> _WHAT IS REQUIRED_:
Read the lines below. Copy out any that hold the string "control".

> _RECORDS FOR THE TASK_:
[Start of section]

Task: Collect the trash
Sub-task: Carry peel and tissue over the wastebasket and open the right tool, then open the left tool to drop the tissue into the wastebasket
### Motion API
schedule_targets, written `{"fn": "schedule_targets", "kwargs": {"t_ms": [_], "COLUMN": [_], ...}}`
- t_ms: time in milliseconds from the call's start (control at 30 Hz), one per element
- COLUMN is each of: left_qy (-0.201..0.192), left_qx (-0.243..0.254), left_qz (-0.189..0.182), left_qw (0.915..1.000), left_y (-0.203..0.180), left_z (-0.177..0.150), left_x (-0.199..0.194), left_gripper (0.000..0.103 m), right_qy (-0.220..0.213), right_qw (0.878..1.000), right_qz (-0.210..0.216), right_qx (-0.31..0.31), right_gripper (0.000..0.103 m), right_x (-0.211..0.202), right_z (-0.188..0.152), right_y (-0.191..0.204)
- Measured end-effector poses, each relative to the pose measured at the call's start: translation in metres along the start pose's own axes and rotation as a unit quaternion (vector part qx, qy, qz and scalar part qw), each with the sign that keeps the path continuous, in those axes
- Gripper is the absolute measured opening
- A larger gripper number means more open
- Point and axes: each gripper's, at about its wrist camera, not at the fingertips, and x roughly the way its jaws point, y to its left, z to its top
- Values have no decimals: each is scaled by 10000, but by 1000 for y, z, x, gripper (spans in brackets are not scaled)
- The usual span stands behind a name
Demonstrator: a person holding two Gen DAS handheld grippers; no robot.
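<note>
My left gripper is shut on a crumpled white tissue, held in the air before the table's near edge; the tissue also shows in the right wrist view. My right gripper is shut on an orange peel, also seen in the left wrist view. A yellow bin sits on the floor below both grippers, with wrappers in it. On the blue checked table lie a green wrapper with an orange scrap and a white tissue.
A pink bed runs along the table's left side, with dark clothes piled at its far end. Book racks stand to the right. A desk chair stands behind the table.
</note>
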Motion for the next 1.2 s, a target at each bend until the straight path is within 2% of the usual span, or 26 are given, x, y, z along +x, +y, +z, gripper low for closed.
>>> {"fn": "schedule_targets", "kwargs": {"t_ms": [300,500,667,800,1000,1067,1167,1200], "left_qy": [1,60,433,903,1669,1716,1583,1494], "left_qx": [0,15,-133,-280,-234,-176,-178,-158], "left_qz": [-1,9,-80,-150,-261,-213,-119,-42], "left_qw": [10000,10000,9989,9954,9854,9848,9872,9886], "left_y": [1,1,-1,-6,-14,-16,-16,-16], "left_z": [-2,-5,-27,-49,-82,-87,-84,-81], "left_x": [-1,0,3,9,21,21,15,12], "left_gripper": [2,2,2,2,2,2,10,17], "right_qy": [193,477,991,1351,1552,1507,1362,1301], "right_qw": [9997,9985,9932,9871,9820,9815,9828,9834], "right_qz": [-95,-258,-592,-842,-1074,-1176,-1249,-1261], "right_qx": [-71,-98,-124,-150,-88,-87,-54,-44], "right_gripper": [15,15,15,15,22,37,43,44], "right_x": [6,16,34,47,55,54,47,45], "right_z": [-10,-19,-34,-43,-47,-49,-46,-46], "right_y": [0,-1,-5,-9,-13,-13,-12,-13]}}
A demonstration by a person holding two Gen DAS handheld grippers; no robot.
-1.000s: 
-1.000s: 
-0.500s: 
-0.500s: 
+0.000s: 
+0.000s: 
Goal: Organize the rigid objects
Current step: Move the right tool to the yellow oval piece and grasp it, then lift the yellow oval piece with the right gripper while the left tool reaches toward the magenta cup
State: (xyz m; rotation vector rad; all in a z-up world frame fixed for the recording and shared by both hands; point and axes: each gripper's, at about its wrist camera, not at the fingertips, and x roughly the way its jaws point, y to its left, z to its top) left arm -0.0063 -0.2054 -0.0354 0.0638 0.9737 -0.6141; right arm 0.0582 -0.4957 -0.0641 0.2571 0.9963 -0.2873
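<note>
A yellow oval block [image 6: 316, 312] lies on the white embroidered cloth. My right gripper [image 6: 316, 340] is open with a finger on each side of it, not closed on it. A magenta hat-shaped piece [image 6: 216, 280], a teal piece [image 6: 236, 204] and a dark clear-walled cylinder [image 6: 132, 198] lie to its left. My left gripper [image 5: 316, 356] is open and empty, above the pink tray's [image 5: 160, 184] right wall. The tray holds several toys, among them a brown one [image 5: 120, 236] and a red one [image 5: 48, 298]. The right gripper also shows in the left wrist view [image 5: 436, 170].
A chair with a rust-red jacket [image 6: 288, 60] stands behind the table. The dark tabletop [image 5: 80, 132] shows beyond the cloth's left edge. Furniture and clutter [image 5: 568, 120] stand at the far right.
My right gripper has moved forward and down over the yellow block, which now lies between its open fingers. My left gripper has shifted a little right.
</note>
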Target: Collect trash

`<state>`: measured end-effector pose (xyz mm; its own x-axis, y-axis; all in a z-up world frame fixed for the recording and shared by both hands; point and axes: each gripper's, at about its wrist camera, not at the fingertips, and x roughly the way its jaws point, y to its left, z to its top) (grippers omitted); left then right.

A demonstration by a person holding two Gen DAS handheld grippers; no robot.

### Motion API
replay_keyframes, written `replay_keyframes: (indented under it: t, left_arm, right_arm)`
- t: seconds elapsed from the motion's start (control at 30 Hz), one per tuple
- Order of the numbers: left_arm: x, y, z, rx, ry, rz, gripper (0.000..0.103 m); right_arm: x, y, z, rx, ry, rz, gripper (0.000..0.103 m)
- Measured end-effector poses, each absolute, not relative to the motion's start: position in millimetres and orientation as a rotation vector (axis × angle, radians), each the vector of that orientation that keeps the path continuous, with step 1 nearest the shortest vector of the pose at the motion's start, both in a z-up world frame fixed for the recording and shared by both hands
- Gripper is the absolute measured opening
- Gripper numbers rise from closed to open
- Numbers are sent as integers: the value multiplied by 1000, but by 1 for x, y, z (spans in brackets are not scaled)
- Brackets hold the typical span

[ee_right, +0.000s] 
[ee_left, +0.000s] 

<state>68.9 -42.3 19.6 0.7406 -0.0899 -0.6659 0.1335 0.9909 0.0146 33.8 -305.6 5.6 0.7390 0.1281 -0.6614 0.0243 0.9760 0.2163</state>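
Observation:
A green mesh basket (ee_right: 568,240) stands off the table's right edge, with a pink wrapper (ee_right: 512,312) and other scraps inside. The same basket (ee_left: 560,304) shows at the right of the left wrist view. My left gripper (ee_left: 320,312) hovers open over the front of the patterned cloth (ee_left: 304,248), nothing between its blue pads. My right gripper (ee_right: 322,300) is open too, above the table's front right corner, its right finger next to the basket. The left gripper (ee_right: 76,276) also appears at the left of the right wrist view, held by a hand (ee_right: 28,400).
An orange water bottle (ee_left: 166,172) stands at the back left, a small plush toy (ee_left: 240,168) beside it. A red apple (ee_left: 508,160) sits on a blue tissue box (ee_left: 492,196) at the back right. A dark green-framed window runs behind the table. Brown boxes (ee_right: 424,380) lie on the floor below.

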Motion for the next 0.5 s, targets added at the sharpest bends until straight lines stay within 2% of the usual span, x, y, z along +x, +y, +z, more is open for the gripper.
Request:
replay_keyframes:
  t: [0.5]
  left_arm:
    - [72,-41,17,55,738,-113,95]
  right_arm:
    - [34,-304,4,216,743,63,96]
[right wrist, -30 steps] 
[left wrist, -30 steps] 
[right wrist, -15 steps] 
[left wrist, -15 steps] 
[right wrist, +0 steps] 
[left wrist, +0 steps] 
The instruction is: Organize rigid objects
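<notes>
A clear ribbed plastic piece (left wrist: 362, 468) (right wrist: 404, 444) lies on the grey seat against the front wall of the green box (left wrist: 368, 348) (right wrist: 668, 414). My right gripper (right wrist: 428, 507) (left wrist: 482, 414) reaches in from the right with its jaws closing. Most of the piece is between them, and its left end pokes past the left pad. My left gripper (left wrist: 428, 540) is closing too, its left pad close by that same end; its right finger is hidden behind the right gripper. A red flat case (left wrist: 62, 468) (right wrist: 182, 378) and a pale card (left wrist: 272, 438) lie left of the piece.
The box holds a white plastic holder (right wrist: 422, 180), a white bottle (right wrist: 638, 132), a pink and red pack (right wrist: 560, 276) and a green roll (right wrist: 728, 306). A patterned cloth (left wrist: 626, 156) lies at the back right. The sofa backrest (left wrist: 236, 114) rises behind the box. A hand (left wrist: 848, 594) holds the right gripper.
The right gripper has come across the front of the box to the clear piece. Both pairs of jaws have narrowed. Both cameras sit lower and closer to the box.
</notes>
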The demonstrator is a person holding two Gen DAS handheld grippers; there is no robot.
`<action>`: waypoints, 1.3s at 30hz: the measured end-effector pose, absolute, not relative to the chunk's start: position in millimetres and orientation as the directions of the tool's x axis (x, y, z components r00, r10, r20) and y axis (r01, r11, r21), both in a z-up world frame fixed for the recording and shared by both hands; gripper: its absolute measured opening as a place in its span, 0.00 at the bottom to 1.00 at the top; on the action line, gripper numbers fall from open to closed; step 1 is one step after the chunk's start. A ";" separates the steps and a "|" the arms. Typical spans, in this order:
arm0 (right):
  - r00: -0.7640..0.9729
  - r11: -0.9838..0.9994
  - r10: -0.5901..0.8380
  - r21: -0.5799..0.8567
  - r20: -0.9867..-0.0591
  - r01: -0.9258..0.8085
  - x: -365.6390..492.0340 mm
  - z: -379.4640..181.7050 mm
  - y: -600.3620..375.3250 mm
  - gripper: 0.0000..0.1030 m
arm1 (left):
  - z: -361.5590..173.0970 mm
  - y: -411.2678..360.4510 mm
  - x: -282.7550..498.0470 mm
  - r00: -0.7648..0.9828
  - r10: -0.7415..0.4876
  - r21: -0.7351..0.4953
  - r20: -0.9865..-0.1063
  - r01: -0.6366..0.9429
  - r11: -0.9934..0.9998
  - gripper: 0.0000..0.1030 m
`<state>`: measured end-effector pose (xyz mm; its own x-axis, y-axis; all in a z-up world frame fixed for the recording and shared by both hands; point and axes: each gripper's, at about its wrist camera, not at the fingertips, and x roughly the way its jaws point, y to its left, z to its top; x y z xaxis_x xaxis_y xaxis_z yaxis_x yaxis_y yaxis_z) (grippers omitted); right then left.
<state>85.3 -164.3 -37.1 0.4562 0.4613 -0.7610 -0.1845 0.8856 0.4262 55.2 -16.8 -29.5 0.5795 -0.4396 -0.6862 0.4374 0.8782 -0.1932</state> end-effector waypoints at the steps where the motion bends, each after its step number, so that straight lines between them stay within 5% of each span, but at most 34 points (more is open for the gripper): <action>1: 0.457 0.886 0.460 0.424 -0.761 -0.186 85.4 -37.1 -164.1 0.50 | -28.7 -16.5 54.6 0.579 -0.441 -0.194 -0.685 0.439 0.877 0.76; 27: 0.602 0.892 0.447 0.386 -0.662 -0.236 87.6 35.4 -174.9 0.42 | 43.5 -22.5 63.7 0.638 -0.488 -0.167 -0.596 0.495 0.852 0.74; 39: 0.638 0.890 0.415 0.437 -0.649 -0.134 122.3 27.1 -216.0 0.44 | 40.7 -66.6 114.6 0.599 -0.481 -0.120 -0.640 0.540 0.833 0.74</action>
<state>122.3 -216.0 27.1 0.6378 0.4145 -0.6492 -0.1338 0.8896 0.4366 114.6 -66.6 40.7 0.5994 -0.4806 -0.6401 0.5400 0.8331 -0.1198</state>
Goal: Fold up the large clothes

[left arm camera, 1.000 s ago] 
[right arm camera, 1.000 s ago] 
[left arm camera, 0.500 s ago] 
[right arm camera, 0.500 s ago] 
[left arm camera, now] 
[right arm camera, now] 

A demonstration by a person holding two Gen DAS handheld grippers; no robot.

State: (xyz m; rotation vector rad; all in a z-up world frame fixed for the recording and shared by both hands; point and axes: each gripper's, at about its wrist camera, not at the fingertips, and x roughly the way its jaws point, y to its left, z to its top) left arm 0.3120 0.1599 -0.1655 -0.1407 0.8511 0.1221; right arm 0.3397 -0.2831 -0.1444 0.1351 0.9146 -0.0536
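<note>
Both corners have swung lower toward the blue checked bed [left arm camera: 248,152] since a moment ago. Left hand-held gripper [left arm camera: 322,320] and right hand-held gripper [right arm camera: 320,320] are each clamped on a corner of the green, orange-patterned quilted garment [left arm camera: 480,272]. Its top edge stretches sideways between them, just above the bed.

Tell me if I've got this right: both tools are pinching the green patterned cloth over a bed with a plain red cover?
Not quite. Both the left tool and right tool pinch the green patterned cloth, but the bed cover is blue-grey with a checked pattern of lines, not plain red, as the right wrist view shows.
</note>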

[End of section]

> _TASK SOLUTION_:
- t_ms: time in milliseconds from the call's start (control at 30 Hz), one per element
- t: seconds elapsed from the motion's start (control at 30 Hz), one per tuple

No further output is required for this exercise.